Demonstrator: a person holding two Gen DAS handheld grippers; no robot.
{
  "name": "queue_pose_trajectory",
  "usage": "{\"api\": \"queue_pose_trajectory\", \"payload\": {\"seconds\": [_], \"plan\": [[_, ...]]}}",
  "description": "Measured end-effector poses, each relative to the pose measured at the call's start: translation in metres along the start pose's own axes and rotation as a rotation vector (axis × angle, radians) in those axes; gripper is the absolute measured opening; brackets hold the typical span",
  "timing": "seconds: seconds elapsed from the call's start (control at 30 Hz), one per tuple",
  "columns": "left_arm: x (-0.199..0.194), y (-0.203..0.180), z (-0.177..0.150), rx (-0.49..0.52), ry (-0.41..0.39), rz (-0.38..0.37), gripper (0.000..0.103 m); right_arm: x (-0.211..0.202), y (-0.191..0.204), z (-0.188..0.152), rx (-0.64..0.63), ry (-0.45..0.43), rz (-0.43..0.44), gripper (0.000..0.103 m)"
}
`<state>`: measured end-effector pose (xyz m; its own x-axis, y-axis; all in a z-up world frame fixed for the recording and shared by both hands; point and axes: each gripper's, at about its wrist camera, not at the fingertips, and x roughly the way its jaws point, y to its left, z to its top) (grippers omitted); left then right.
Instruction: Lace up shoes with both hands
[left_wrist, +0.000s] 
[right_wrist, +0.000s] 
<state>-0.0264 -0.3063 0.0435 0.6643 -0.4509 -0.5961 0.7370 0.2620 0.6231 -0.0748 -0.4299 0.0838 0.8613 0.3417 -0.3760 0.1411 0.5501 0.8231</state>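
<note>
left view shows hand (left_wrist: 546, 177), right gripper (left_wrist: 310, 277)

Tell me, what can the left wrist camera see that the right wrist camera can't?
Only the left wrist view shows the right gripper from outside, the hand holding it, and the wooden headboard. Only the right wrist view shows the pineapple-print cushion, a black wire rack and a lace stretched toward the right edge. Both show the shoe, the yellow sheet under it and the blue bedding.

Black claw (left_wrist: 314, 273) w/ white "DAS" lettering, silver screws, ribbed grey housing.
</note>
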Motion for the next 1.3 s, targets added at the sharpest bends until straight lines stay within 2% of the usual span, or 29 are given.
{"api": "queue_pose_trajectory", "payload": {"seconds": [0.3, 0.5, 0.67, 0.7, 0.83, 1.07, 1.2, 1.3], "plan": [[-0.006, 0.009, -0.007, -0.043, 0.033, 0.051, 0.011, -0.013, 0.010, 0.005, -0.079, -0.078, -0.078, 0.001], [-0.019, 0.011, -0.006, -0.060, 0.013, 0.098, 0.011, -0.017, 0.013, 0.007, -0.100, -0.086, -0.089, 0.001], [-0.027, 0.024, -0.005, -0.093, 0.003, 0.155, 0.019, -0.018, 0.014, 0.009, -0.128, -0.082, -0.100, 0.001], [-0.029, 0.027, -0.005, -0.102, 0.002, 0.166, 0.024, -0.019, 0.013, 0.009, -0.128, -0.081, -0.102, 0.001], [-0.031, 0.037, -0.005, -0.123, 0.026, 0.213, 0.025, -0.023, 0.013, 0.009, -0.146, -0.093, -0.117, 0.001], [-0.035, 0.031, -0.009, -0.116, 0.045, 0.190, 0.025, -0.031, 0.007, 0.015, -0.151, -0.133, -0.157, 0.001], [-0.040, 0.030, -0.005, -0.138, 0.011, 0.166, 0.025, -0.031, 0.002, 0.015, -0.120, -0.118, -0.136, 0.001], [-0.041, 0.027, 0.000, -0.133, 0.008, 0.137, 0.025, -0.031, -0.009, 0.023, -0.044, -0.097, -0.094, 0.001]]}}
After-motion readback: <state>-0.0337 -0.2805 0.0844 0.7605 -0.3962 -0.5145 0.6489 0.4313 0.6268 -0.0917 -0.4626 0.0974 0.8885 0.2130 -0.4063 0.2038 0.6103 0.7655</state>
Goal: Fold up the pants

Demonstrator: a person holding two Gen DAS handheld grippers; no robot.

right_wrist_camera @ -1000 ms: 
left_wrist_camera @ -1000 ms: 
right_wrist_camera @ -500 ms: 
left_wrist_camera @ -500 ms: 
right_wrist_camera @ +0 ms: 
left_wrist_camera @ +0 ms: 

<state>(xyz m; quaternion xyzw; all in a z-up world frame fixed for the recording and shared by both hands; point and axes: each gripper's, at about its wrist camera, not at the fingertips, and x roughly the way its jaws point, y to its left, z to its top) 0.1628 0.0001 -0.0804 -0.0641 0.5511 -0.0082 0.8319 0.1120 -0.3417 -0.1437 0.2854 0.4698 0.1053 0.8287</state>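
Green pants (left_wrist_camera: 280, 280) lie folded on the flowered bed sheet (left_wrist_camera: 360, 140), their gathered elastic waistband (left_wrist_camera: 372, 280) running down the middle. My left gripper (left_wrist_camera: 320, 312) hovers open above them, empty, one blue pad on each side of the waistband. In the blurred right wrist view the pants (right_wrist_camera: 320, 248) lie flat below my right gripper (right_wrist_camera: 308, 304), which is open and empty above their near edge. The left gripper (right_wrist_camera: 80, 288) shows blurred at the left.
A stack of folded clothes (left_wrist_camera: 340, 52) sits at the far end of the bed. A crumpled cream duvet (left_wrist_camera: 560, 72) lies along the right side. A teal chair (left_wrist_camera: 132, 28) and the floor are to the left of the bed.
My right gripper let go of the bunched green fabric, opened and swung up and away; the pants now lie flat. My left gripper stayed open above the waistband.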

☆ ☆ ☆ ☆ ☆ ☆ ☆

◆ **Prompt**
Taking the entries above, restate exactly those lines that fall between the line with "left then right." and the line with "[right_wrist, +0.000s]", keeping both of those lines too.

◆ **Exercise response**
`<state>`: measured end-effector pose (xyz m; its own x-axis, y-axis; all in a z-up world frame fixed for the recording and shared by both hands; point and axes: each gripper's, at about its wrist camera, not at the fingertips, and x roughly the way its jaws point, y to its left, z to its top) (grippers omitted); left then right.
Instruction: Lace up shoes with both hands
[left_wrist, +0.000s] 
[right_wrist, +0.000s] 

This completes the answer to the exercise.